Visionary Olympic landscape architect John Hopkins dies
John Hopkins, who played a key role in the landscape design of the London 2012 Olympic Games, has died aged 59
Formerly a partner at LDA Design, he joined the Olympic Delivery Authority (ODA) in 2007 as the leading ‘sponsor’ for parklands and public realm.
The AJ’s sustainability editor Hattie Hartman remembers Hopkins as a visionary ‘in his understanding of the role of landscape’.
She said: ‘It was his vision and determination which put together the interdisciplinary team behind the Olympic Park. I had the privilege of several interviews with John while the park was under construction, including a foggy chilly December late afternoon where we were peering into the darkness as he described the new frog ponds in the north park.’

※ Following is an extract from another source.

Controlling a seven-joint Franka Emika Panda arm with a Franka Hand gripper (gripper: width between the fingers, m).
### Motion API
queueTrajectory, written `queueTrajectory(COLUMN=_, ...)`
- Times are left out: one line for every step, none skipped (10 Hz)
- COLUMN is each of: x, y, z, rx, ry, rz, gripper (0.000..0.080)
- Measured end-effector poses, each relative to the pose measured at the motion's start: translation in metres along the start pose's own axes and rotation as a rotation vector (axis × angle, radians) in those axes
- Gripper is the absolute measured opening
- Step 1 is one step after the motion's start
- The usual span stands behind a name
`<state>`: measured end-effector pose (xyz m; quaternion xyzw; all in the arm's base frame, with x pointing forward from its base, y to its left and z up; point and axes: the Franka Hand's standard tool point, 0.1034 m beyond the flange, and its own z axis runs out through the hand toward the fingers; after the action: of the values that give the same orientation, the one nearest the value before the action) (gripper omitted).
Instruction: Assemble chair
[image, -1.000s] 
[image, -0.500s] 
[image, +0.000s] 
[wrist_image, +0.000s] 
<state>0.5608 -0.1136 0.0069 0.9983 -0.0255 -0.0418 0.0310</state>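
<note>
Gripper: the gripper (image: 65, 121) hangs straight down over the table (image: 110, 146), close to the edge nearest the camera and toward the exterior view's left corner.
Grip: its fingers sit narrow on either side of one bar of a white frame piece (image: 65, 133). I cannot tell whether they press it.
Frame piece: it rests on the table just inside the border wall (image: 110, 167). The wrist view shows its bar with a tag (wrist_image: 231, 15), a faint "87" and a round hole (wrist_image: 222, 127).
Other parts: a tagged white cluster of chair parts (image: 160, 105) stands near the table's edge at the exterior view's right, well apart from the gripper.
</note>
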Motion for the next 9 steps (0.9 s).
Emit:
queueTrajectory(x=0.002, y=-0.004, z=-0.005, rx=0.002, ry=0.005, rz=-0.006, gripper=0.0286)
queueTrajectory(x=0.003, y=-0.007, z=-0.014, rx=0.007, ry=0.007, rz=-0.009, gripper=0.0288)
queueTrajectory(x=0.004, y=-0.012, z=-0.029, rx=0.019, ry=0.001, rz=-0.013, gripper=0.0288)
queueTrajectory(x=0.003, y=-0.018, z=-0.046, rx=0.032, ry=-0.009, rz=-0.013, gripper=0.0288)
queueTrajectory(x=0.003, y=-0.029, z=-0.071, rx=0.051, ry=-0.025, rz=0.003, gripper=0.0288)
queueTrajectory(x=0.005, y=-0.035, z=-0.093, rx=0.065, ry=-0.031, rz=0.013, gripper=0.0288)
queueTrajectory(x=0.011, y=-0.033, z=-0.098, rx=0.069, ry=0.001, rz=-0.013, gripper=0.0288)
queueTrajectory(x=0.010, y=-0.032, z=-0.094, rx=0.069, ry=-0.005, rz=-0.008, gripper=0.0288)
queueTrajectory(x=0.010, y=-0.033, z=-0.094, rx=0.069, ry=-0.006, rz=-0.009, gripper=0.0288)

|John Armitt, chairman of the ODA, said: ‘We are all shocked by the sad news of Hopkins’ passing. He was pivotal in shaping and then delivering our vision of an important new park transforming this part of London. So many people delighted in seeing the parklands and public open spaces last summer – which will now be an enduring legacy of John’s work. Our thoughts are with his friends and family at this sad time.’|
Hopkins was born in Liverpool, and studied at the University if Greenwich (then Thames Polytechnic).
He went onto work around ther globe in public and private practice in Malaysia, Australia and Hong Kong, before completing a master’s degree at Louisiana State University in 1986.
He joined LDA Design in 1998.
Hopkins died of natural causes at his home in West Philadelphia.
A tribute from Neil Mattinson of LDA Design
The tragic news that John Hopkins passed away on 21 January 2013 has been received with great sadness and shock. He was only aged 59. He leaves an impressive professional legacy and made many and wide ranging contributions to LDA Design that we wish to acknowledge.
John joined LDA Design in 1998 and became a partner in 2005. During this period he was able to demonstrate his wide range of skills and commitment to collaboration in some of LDA Design’s most notable projects. These include the design and implementation of Warrington Town Centre, which won several national and regional awards including the RTPI and the Civic Trust, and the British Council for Shopping Centres’ national Environment Award; the Barking Riverside regeneration project; the Thames Gateway Parklands Project; the East London Green Grid and the Thames Gateway South Essex Green Grid, which won the Landscape Institute’s Award for Strategic Planning in 2006. He also played his part in the continuing improvement of the Royal Parks over many years, including the delivery of the Sports Club area in Hyde Park.
John left LDA Design in March 2007 having been given the exceptional opportunity to join the Olympic Delivery Authority. Through his role as Project Sponsor for the Parklands and Public Realm for London 2012 he was a key protagonist in its delivery, and championed the improvement of the Park’s design to the very highest standard, from concept to detail. As designers of the Olympic Park with Hargreaves Associates, LDA Design had the great privilege of working closely with John, now in his role as client. Throughout the evolution of this amazing project to its culmination his support and commitment were a vital part of the success of the Park.
John’s intellectual and inspirational approach to Landscape Architecture and his rare and special talent in communicating his ideas will be remembered by all who knew him. The partners and staff at LDA Design, past and present, are fortunate to have had the privilege to listen to his thought provoking presentations and ideas. His commitment to the environmental ethic is evident in the many articles, books, poetry and music he wrote or collaborated on, including working with both established and emerging artists. We are fortunate to have this legacy of his ideas and passionate beliefs and, of course, the Queen Elizabeth Olympic Park and accompanying recently published book on the making of the park that John co-authored with Peter Neal. It is a great sadness that his next book on environmental politics and ecological economics will not be completed by him.
We remember John as a colleague, a client and most of all a very good friend. He will be sadly missed.